→ **The problem**:
Return the records in full, with every character preserved.

→ **Provided data**:
⁂

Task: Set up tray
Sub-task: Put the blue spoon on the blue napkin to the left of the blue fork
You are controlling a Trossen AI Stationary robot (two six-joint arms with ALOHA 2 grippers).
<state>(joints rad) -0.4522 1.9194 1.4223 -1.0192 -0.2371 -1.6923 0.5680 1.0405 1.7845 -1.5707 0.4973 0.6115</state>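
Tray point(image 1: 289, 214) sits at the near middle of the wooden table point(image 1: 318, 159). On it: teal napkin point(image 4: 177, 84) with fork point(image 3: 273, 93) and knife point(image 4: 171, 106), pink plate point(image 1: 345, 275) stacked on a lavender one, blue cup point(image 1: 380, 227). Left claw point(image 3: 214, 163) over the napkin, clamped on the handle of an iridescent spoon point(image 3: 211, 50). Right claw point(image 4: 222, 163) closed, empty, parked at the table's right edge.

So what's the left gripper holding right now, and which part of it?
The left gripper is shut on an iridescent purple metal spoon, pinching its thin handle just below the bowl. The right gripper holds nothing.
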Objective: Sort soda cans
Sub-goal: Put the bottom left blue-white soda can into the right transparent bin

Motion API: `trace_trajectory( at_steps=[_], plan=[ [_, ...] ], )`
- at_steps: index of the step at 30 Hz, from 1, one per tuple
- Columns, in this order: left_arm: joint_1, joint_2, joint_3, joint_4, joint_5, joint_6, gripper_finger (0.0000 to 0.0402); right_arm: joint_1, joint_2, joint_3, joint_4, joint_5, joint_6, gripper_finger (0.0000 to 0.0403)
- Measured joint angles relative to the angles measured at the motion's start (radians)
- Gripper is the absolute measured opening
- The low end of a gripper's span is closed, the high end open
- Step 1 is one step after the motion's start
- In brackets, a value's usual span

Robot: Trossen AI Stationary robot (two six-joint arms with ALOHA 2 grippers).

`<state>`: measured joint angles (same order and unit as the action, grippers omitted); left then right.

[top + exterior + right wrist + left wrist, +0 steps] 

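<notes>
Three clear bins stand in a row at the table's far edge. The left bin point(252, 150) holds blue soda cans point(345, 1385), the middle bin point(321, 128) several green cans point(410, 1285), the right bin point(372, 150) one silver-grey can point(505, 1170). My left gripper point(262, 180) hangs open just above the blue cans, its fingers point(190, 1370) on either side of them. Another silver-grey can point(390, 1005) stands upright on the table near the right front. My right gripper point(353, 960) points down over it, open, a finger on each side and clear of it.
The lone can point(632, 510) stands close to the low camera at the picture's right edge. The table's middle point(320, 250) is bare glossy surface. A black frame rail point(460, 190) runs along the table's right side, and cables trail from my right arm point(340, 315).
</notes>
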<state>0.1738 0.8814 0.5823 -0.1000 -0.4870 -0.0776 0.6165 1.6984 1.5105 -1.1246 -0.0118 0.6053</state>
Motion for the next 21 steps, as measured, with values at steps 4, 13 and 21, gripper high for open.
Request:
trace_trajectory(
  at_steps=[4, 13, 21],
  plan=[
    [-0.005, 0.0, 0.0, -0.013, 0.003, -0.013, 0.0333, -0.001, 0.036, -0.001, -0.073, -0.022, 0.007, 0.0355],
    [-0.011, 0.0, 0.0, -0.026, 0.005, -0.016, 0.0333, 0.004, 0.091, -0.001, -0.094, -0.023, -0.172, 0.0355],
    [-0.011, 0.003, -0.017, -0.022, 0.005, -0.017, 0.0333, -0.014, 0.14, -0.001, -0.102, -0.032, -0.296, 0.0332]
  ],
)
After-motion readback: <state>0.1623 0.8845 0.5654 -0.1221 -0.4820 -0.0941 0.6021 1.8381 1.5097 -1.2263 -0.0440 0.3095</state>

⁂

→ **Solved exercise**:
Task: Set up tray
Sub-task: Put the blue spoon on the blue napkin to the left of the blue fork
You are controlling a Trossen AI Stationary robot (two six-joint arms with ALOHA 2 grippers).
<state>(joints rad) -0.4522 1.9194 1.4223 -1.0192 -0.2371 -1.6923 0.5680 1.0405 1.7845 -1.5707 0.4973 0.6115</state>
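Tray point(image 1: 289, 214) sits at the near middle of the wooden table point(image 1: 318, 159). On it: teal napkin point(image 4: 177, 84) with fork point(image 3: 273, 93) and knife point(image 4: 171, 106), pink plate point(image 1: 345, 275) stacked on a lavender one, blue cup point(image 1: 380, 227). Left claw point(image 3: 214, 163) over the napkin, clamped on the handle of an iridescent spoon point(image 3: 211, 50). Right claw point(image 4: 222, 163) closed, empty, parked at the table's right edge.

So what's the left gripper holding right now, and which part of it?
The left gripper is shut on an iridescent purple metal spoon, pinching its thin handle just below the bowl. The right gripper holds nothing.
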Objective: Sort soda cans
Sub-goal: Put the bottom left blue-white soda can into the right transparent bin

Motion API: `trace_trajectory( at_steps=[_], plan=[ [_, ...] ], )`
- at_steps: index of the step at 30 Hz, from 1, one per tuple
- Columns, in this order: left_arm: joint_1, joint_2, joint_3, joint_4, joint_5, joint_6, gripper_finger (0.0000 to 0.0402); right_arm: joint_1, joint_2, joint_3, joint_4, joint_5, joint_6, gripper_finger (0.0000 to 0.0403)
- Measured joint angles relative to the angles measured at the motion's start (radians)
- Gripper is the absolute measured opening
- The low end of a gripper's span is closed, the high end open
- Step 1 is one step after the motion's start
- In brackets, a value's usual span

Robot: Trossen AI Stationary robot (two six-joint arms with ALOHA 2 grippers).

`<state>`: measured joint angles (same order and unit as the action, grippers omitted); left then right.

[top + exterior + right wrist + left wrist, +0 steps] 

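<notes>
Three clear bins stand in a row at the table's far edge. The left bin point(252, 150) holds blue soda cans point(345, 1385), the middle bin point(321, 128) several green cans point(410, 1285), the right bin point(372, 150) one silver-grey can point(505, 1170). My left gripper point(262, 180) hangs open just above the blue cans, its fingers point(190, 1370) on either side of them. Another silver-grey can point(390, 1005) stands upright on the table near the right front. My right gripper point(353, 960) points down over it, open, a finger on each side and clear of it.
The lone can point(632, 510) stands close to the low camera at the picture's right edge. The table's middle point(320, 250) is bare glossy surface. A black frame rail point(460, 190) runs along the table's right side, and cables trail from my right arm point(340, 315).
</notes>
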<state>0.1738 0.8814 0.5823 -0.1000 -0.4870 -0.0776 0.6165 1.6984 1.5105 -1.1246 -0.0118 0.6053</state>
Motion for the next 21 steps, as measured, with values at steps 4, 13 and 21, gripper high for open.
Request:
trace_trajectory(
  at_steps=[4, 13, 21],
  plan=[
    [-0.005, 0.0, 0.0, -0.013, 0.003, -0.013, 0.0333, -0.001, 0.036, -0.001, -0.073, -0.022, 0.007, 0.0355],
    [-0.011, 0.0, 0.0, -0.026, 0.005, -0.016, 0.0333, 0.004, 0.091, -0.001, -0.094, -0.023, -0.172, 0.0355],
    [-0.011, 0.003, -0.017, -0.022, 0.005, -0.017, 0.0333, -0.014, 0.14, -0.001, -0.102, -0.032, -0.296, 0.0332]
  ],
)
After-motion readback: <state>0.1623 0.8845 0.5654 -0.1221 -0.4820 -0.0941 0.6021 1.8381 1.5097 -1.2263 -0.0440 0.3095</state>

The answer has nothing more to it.